Things I have come to care greatly about:
- Sleep, obviously.
- Showers. Showers are golden. I generally have to wait until Ben gets home to have one, and it's a shining beacon of wonder and cleanliness and and awesome when I step under that stream of water.
- Food. Yes, it's possible for Tubby McLard over here to care more about food. We usually have to eat dinner in shifts, and I seem to be missing lunch a lot while I manage Aubrey and get normal household stuff done. I actually got to sit down with some pasta and watch an episode of Glee with lunch this week, and it was amazeballs.

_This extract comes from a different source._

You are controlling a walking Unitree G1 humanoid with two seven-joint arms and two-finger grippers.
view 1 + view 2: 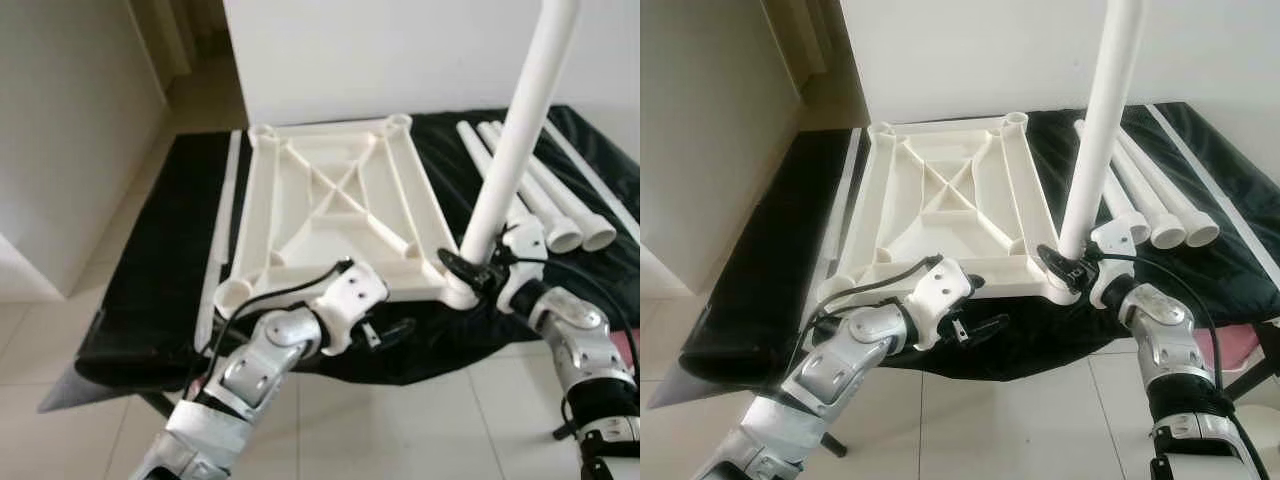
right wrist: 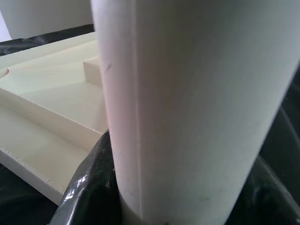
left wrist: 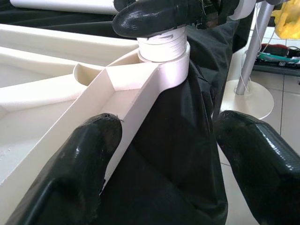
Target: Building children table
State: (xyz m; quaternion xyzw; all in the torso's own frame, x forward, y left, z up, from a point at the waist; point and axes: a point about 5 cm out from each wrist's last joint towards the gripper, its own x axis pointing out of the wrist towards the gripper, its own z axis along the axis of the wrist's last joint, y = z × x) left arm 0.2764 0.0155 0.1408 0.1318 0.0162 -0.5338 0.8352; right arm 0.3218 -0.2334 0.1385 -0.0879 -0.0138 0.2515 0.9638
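- My right gripper (image 1: 478,272) is clamped on the table leg (image 1: 520,130), seated in the near-right corner socket (image 1: 458,292) of the upturned tabletop (image 1: 335,205).
- Leg leans; risk it cross-threads or jams.
- My left gripper (image 1: 385,333) is spread wide, holding nothing, at the near edge; tabletop could slide on the black cloth (image 1: 160,280).

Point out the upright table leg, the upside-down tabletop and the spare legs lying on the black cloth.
upright table leg (image 1: 515,130), left eye view, mid shaft.
upside-down tabletop (image 1: 335,205), left eye view, crossed ribs.
spare legs (image 1: 1160,210), right eye view, middle of the bundle.

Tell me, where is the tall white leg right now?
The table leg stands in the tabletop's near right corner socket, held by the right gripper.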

- My hair. God, it's hideous. I look like George Harrison, only with really bad layers, and brown fading and grey regrowth. I have a hair cut booked on the 21st of Feb, but this may be the year of the great head shave because keeping up with my cut is going to be one hell of a challenge. Starting fresh might be fun.
Beyond all of that normal, boring shit... It's pretty great, actually. When she smiles, the world stops. Her eyes are magnificent. Her skin is gorgeous, her nose is like a tulip, and her love of music is already apparent. She is possibly the most beautiful thing I've ever seen, and I've seen Rooney Mara naked, so that's saying something.
I'm looking forward to the bigger stuff. The laughing, the sitting up, the playing. She's still in that "eat, sleep, poop, repeat" stage, and while that's time consuming enough as it is, to be rewarded with a giggle or something will be pretty awesome.
So, I don't suck at this. I'm as shocked as you are.